The Blu-ray: Vital Disc Stats
'Breaker! Breaker!' arrives on Blu-ray thanks to Olive Films and is pressed onto a Region A locked BD25 disc. Housed in a standard Blu-ray case, the disc opens directly to a static image main menu featuring standard navigation options.
The Video: Sizing Up the Picture
'Breaker! Breaker!' features a half-way decent 1.85:1 1080p transfer. Fine film grain is intact and allows the image to display some rather impressive detail levels. Facial features, costumes and the goof faux-western sets that make up Texas City look pretty great here. The film is bright and sunny allowing for warmer color tones to shine through. Primaries have plenty of pop and presence, Chuck's blue denim uniform looks bright and reds are strong without pushing flesh tones too pink. Black levels are solid all around, there was only a brief instance of crush that I could notice, but otherwise the image has a nice sense of three-dimensional depth to it. The only real issue of note for this film comes in the form of some slight speckling every once in awhile and whenever an optical zoom is employed there is a noticeable increase of visible hairs and debris on screen, but thankfully those moments don't last too long. All around this is a pretty great looking transfer.

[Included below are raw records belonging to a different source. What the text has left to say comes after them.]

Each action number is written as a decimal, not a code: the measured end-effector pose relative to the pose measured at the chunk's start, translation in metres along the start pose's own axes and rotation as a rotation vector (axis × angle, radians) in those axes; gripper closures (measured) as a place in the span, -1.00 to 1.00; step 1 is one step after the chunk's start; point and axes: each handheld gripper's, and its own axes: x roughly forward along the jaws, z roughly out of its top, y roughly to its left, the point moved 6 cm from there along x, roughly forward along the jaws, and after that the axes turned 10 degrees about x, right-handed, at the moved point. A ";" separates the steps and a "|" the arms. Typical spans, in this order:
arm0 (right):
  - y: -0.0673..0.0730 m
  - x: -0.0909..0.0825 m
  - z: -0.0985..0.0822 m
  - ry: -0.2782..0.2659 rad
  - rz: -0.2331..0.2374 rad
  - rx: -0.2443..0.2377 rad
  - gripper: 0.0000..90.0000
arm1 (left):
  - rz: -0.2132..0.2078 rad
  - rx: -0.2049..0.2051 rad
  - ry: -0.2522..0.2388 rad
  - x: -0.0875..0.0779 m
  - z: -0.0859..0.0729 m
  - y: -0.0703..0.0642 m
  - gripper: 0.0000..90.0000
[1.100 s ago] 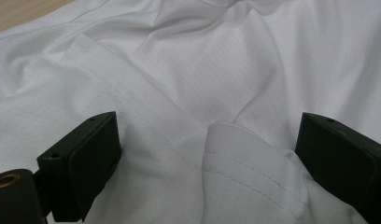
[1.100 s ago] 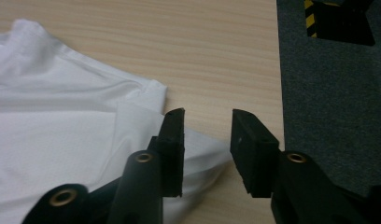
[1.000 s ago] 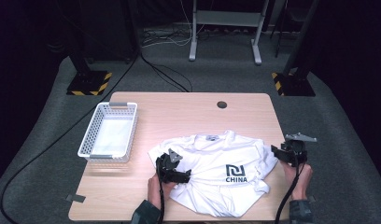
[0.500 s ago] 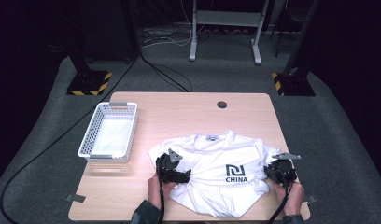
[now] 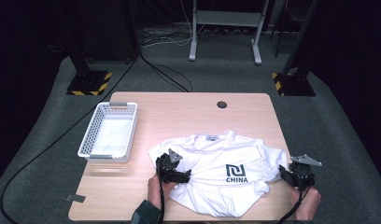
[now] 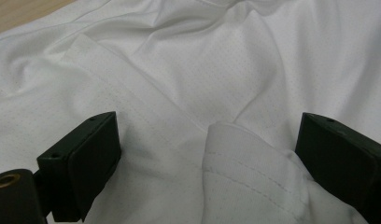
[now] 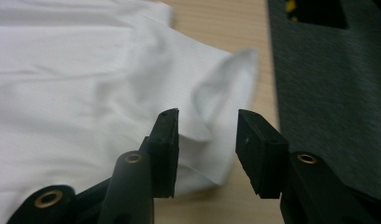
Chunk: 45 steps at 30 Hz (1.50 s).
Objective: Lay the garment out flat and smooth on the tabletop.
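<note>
A white T-shirt [image 5: 212, 161] with a dark "CHINA" logo lies crumpled on the front half of the wooden table [image 5: 188, 112]. My left gripper [image 5: 184, 176] rests on the shirt's left part. In the left gripper view its jaws [image 6: 209, 122] stand wide open around a raised fold of hem [image 6: 244, 172]. My right gripper [image 5: 285, 171] is at the shirt's right sleeve, by the table's right edge. Its jaws [image 7: 208, 116] have just been opening; the sleeve's end [image 7: 216, 88] lies between them and the pads do not press on it.
A white mesh basket [image 5: 88, 137] stands at the table's left side. A round cable hole [image 5: 221, 104] sits near the far edge, and a strip of tape [image 5: 75, 198] at the front left corner. Grey carpet [image 7: 328, 84] lies just beyond the table's right edge.
My right gripper came toward the front of the table along the right sleeve, then shifted a little right. The sleeve's end now reaches further right. My left gripper stayed put.
</note>
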 end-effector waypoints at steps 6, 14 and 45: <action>0.034 0.030 0.005 0.084 0.047 -0.118 0.20 | -0.001 0.002 0.000 0.000 0.000 0.000 -0.85; -0.012 0.020 -0.016 0.125 -0.062 -0.028 0.17 | 0.000 0.002 0.000 0.000 0.000 0.000 -0.85; 0.023 0.061 0.025 0.115 0.145 0.008 -0.66 | 0.001 -0.001 -0.002 0.000 0.000 0.000 -0.85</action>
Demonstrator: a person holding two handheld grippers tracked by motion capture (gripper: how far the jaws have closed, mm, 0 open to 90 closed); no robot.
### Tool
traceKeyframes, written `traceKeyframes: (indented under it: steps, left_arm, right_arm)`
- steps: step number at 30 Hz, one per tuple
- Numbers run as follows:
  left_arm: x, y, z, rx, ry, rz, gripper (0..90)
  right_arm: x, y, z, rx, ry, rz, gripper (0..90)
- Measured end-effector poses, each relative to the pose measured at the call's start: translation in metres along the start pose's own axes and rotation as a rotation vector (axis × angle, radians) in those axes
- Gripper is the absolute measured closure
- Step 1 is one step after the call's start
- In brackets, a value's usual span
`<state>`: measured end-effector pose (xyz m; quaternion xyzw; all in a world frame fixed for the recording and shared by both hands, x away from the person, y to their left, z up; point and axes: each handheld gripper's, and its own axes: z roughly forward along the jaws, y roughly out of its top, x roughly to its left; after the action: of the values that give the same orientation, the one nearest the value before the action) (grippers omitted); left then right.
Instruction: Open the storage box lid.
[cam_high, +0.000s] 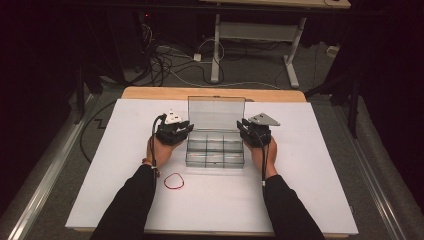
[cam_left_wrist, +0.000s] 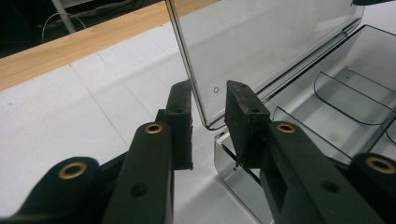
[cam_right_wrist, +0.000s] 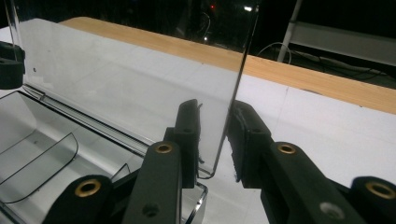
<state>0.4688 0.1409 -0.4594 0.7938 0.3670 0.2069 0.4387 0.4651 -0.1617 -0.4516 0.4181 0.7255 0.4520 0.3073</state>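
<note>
Handling the upright lid of a clear compartment box, one gripper at each side edge.

Left gripper: jaws part-spread, lid's lower corner standing between them, one pad at the edge, no firm pinch visible. Right gripper: jaws likewise part-spread, the lid's opposite edge in the gap between the pads. Box base: on the white worktop, below and between both grippers, compartments looking empty. Red rubber band: behind the left gripper, near the wrist. Step judged: lid being swung, direction not readable. Next move calls for both grippers tilting the lid evenly about its hinge.
</note>
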Motion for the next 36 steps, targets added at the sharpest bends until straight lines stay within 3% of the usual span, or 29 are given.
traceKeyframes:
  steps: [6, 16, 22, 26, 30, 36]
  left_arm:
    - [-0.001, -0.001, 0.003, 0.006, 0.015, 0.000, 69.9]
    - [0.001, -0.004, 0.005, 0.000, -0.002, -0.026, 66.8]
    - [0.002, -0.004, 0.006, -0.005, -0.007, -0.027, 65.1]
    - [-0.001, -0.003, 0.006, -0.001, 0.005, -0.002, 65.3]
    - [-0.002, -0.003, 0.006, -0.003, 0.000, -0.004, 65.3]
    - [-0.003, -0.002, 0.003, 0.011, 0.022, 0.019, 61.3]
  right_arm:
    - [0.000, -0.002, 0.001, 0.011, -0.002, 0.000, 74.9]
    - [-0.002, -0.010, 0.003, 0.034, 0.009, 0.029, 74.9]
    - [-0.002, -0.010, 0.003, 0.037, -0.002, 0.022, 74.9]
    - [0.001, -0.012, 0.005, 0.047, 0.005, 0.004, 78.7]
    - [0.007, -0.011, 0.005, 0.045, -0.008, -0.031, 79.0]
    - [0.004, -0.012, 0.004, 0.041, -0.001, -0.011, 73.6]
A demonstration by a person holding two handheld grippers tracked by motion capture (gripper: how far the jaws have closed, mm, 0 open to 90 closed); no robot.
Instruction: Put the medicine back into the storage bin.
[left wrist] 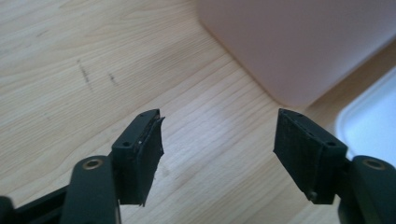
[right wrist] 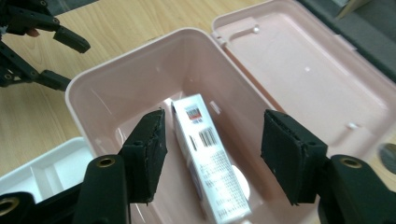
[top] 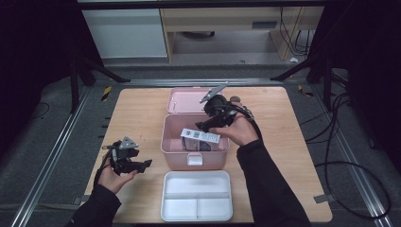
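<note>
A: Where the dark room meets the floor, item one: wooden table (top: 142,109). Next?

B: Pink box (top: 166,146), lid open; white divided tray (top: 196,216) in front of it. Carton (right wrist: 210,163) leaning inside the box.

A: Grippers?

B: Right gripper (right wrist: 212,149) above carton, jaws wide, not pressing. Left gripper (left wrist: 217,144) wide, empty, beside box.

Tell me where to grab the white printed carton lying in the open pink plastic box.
Grip the white printed carton across its narrow width near its raised end, coming from above. It leans inside the open pink plastic box, whose walls block any side approach. The right gripper already hangs open above, its jaws either side of the carton.
</note>
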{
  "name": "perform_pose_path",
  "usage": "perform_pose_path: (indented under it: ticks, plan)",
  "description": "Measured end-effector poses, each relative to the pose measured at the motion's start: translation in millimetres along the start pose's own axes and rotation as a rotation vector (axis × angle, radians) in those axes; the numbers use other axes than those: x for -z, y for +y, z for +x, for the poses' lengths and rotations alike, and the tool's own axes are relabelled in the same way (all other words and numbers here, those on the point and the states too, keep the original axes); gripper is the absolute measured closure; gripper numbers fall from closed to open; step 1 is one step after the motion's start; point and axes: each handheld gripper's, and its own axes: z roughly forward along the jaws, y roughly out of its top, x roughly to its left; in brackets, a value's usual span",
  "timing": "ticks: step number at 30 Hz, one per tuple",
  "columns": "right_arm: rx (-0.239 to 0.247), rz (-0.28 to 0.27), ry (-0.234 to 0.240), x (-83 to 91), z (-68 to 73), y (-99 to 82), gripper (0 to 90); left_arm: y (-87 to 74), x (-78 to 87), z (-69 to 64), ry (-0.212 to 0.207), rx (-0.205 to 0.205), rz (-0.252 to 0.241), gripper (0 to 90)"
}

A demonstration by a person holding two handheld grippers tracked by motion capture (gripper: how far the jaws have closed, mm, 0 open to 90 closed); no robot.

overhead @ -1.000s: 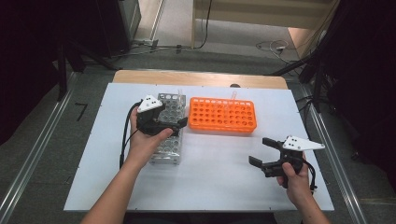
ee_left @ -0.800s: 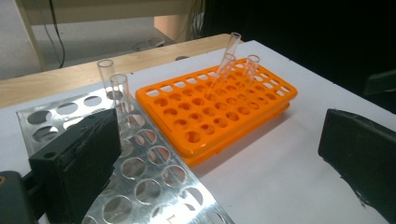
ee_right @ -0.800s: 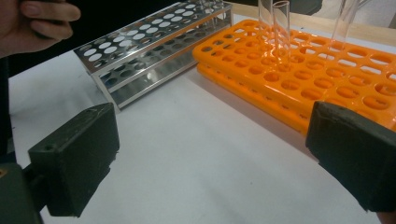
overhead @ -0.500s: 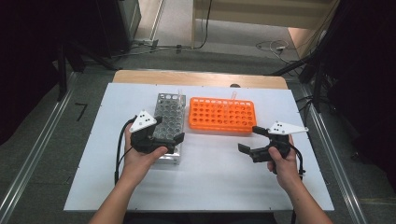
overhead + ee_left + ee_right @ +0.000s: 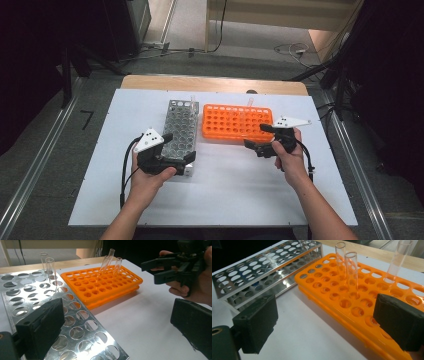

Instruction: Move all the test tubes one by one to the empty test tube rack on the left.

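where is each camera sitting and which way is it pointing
High view: above the person's side, facing forward and down on the table; both forearms, left gripper and right gripper show.
Left gripper view: rides the left gripper, facing across the metal rack toward the orange rack; its own black jaws stand apart.
Right gripper view: rides the right gripper, facing the orange rack's glass tubes.
Shared: both racks appear in all three.

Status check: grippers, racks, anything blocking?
Left gripper open over metal rack. Right gripper open at orange rack, empty. Three tubes upright there. Nothing blocking.
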Motion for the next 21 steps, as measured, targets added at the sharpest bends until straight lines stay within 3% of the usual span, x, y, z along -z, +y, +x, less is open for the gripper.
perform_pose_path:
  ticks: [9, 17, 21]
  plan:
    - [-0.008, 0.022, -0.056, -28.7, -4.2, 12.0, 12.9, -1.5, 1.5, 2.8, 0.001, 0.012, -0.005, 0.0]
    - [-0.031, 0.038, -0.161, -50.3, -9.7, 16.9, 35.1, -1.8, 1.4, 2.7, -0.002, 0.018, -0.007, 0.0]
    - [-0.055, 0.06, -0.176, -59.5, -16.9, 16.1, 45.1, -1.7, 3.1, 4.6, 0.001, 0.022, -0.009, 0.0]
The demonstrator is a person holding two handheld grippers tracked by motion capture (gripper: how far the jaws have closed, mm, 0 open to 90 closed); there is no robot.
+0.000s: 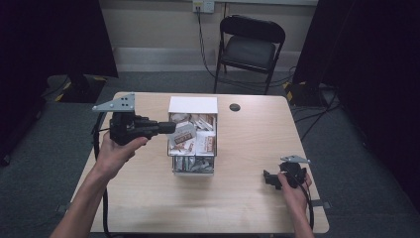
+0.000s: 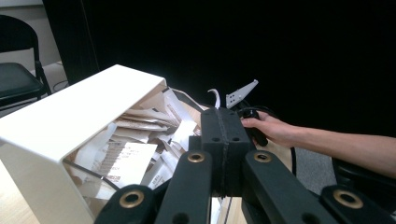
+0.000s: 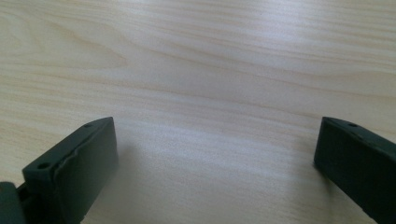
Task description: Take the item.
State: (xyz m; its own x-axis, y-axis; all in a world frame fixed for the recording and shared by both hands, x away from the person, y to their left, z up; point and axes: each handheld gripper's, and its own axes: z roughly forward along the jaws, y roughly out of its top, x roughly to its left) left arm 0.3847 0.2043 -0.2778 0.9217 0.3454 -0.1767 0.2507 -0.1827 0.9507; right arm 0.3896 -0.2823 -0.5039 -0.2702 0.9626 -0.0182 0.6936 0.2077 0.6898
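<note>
From above, the white box sits at the centre of the wooden table, its open part crammed with paper sachets. My left gripper comes in from nine o'clock of the box, held in my left hand, with the grey plate riding on top. Its jaws are pressed together, and a single brown-and-white sachet hangs at their tips above the heap; in the left gripper view the pads meet flat with no gap between them, and the packet itself is hidden behind them, so I cannot confirm the pinch from there. The box wall lies at ten o'clock of those jaws, loose sachets spilling inside it.

My right gripper rests low on the table at four o'clock of the box, well apart from it, in my right hand. Its jaws are spread wide over bare wood, with nothing between them.

A black folding chair stands beyond the table at twelve o'clock.
</note>
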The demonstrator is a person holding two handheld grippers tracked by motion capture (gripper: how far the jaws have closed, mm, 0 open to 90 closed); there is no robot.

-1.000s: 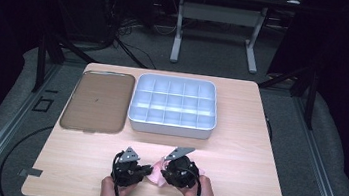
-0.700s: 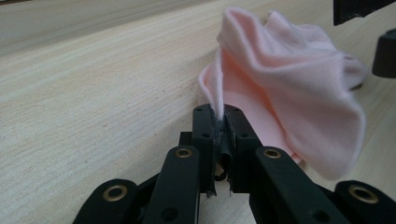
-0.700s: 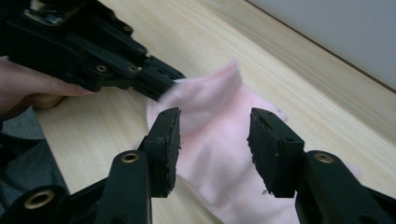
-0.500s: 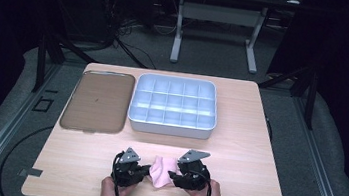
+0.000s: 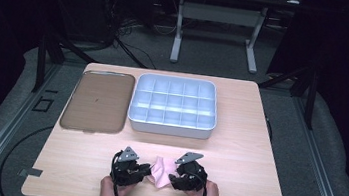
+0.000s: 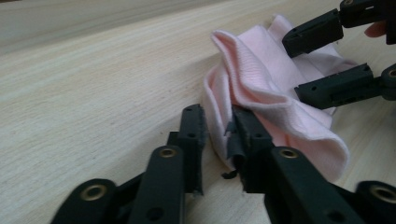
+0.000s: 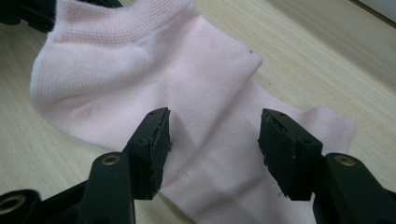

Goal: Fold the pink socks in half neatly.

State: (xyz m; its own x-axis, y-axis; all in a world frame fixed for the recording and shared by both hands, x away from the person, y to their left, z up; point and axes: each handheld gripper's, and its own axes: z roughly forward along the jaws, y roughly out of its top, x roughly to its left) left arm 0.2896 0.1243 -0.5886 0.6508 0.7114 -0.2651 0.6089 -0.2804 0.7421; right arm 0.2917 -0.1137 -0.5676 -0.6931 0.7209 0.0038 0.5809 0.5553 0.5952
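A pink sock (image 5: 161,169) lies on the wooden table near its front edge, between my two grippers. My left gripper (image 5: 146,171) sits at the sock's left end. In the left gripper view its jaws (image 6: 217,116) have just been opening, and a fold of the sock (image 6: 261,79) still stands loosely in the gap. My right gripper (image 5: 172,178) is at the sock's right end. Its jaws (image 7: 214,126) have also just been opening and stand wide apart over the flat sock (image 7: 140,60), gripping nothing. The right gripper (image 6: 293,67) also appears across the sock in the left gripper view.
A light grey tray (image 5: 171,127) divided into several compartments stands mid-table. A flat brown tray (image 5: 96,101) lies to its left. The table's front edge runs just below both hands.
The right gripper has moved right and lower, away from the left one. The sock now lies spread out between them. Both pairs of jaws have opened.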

The Audio: Rating the Sound
'Breaker! Breaker!' gets a lot of mileage out of it's DTS-HD MA 2.0 audio track. The film has just the right amount of ambient background effects and a sense of image to make this track feel like it actually has some space around the elements. Dialogue is crystal clear and is never at odds with the score Don Hulette (who also directed and produced the film) or the various sound effects. The track handles the highs and lows fairly well without needing to adjust levels whenever the film switches from conversation to action. These turns happen on a dime and the track is never outpaced by the action. The big demolition derby climax sounds fantastic! During a couple of brief moments, I could detect some slight hiss, but if was only for a few moments and was never annoying or intrusive. All around a fine mix.
'Breaker! Breaker!' may not be a great movie by any stretch of the imagination, but it proves to be a pretty fun movie and a solid indicator of Chuck Norris' career trajectory. The flick is good light-hearted fun and should be viewed as such. Olive Films has brought 'Breaker! Breaker!' to Blu-ray in fine order with a strong A/V presentation. Sadly the only extra feature is a theatrical trailer. Having the RiffTrax commentary as a bonus would have been great - and is worth a purchase unto itself - but all around this is a pretty solid movie-only Blu-ray release. Worth a look.